Opinion · Punto de Fisión

Monago: extrema y dura

El problema de escribir sobre Monago es que lo escrito se queda obsoleto en seguida. En el primer artículo que le dediqué, un jueves, todavía no había hecho su aparición la historia de amor y los chistes caducaron al poco de publicarlos el viernes, una hora menos en Canarias. Con Monago la realidad siempre es mejor que la ficción, principalmente porque no hay manera de distinguir una de otra. Las explicaciones se le ocurren a tal velocidad que cuando alguien cree haberlo pillado en una contradicción, él ya está en la siguiente, obedeciendo aquel sabio refrán ruso que dice que con las mentiras se puede llegar muy lejos, sí. Lo que no se puede es volver.

Ahora cuesta trabajo echar la mirada atrás y contemplar el camino recorrido hasta la penúltima explicación. Monago no voló 32 veces a Canarias pero sí voló 32 veces a Canarias. Monago no viajó 32 veces a Canarias por asuntos personales pero sí viajó 32 veces a Canarias por asuntos personales. Monago va a publicar de inmediato sus declaraciones de la renta pero no las va a publicar de inmediato. Monago va a pagar los viajes de su propio bolsillo pero no va a pagar los viajes de su propio bolsillo. Porque ya están pagados, los mismos viajes que no habían tenido lugar, los que se debían a una actividad parlamentaria y los había pagado el Senado, pero al final no, que ya los pagó con su propia tarjeta y no se acordaba.

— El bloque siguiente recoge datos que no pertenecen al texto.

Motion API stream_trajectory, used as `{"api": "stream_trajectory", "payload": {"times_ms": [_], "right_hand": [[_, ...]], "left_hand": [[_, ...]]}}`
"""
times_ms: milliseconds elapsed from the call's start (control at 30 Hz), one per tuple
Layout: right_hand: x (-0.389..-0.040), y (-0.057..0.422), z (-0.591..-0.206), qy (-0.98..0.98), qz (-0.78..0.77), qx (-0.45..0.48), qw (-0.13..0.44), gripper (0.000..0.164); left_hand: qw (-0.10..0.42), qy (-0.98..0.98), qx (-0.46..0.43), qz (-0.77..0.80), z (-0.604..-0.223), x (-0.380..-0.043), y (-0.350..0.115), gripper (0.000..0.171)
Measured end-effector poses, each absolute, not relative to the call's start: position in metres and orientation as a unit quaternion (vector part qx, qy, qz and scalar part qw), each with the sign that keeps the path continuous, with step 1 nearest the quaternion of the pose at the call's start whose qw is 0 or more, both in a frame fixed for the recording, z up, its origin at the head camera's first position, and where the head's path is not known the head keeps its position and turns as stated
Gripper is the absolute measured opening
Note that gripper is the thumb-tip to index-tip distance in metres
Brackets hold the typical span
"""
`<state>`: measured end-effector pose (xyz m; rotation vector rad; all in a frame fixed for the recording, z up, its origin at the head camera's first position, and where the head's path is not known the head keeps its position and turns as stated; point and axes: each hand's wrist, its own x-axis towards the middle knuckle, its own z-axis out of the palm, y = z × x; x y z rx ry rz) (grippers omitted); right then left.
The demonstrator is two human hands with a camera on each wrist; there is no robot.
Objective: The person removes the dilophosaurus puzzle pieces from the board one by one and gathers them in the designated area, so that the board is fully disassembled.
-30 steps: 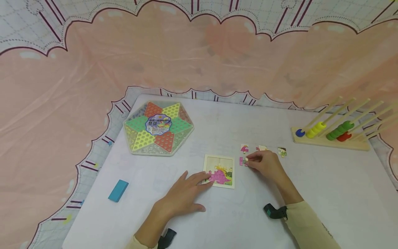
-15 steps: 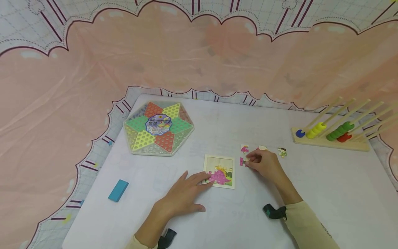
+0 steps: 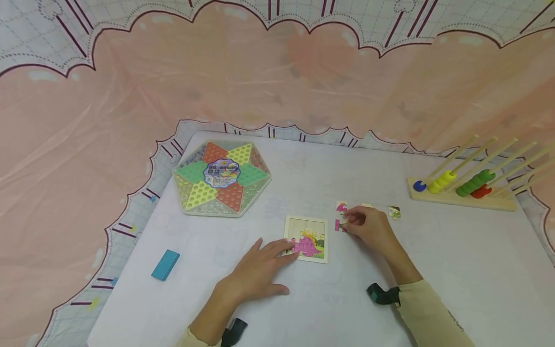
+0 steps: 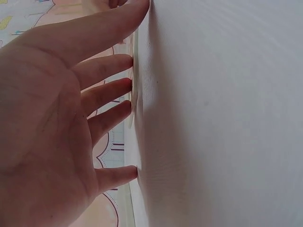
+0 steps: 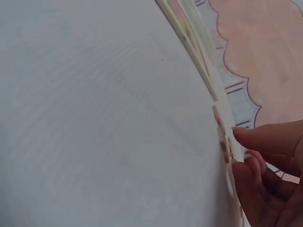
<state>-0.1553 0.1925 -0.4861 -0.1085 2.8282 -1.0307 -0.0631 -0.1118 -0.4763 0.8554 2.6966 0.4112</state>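
My left hand (image 3: 253,277) lies with its fingers spread, fingertips on the left edge of a small square jigsaw puzzle (image 3: 305,226). Its lower part shows a pink dinosaur; the upper part is bare board. In the left wrist view the palm (image 4: 42,109) faces the camera and the fingers are extended. To the right of the puzzle, my right hand (image 3: 370,226) pinches a small puzzle piece (image 3: 344,222) at the table with thumb and forefinger, partly covering it. More pieces lie around it: a pink one (image 3: 341,207), one mostly hidden behind the hand, and a green-and-white one (image 3: 394,212).
A hexagonal Chinese checkers box (image 3: 249,195) lies at the back left of the white table (image 3: 303,308). A blue block (image 3: 165,264) is at the left. At the right stands a wooden peg rack (image 3: 464,200) with coloured beads. A patterned cloth (image 3: 277,77) hangs behind.
My right fingers have shifted very slightly at the puzzle piece and now cover more of it. My left hand stays at the puzzle's edge.
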Motion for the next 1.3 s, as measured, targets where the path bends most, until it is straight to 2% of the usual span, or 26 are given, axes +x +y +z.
{"api": "stream_trajectory", "payload": {"times_ms": [200,467,600,1067,1300], "right_hand": [[-0.156,0.18,-0.48,0.922,-0.375,-0.074,0.061,0.025],[-0.155,0.153,-0.477,0.895,-0.367,-0.227,0.116,0.029],[-0.156,0.145,-0.477,0.884,-0.351,-0.272,0.146,0.033],[-0.166,0.14,-0.479,0.863,-0.343,-0.296,0.223,0.037],[-0.166,0.139,-0.476,0.852,-0.353,-0.314,0.224,0.034]], "left_hand": [[0.131,0.938,0.299,0.116,-0.48,-0.063,-0.109,0.079],[0.13,0.936,0.311,0.097,-0.478,-0.059,-0.106,0.08],[0.126,0.935,0.32,0.083,-0.477,-0.059,-0.105,0.08],[0.123,0.929,0.342,0.072,-0.475,-0.059,-0.105,0.08],[0.124,0.927,0.342,0.088,-0.475,-0.059,-0.105,0.078]]}}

Un lapsus lo tiene cualquiera pero para tener treinta y dos, uno detrás de otro, hay que ser presidente autonómico extremeño.

Es difícil colegir si Monago es más de física cuántica o más de la tarara sí, la tarara no. La dueña de su corazón por aquel entonces, Olga Henao, ha hecho unas declaraciones tan sabrosas que no se sabe si la pareja daría más juego en una comisión de investigación, en un especial senadores en el Sálvame De Luxe o en Mira Quien Baila. Ya que la fiscalía anda muy ocupada defendiendo a la infanta Cristina, las tertulias y shows televisivos están cubriendo el hueco dejado por la justicia en su estrés posvacacional. Hace unos días sacaron una entrevista rápida a Jaume Matas en el programa de Ana Rosa Quintana, pero a Fabra todavía no le han ofrecido bastante efectivo y como sienten a Monago en La Máquina de la Verdad el polígrafo puede acabar hecho una tostadora. Con la hermosa Olga del brazo, se cascó Monago un crucero por las islas griegas durante una semana de julio, en pleno cierre del curso legislativo. Dicen que en el Senado todo el mundo se preguntaba dónde estaba Monago pero esto es una exageración, claro está: con todo el mundo se refieren al conserje y al encargado del garaje. En cualquier caso, Monago explicó que había ido a las islas griegas a meditar, mejor en compañía que en soledad, lo mismo que Ana Botella cuando se fue con su circunstancia a un Spa en Portugal a hacer ejercicios espirituales mientras se enfriaban los cadáveres de cinco niñas reventadas por pura mala suerte. Cosas que pasan.

En los momentos en que se redactan estas líneas, las últimas declaraciones de Monago son que él no tiene antena parabólica, que fue infante de marina por tierra, mar y aire, y que quien lo ataca a él, ataca a Extremadura. No se descarta que dentro de unos cinco minutos el hardware de Monago se haya actualizado con un nuevo antivirus que incluya parabólica, cursillo de aviación y una extensión personalizada de Extremadura que ocupe España, Europa, el mundo y la humanidad en general. Desengáñense, no nos vamos a enterar de qué hacía Monago en Canarias hasta que monten la primera torre petrolífera en Badajoz.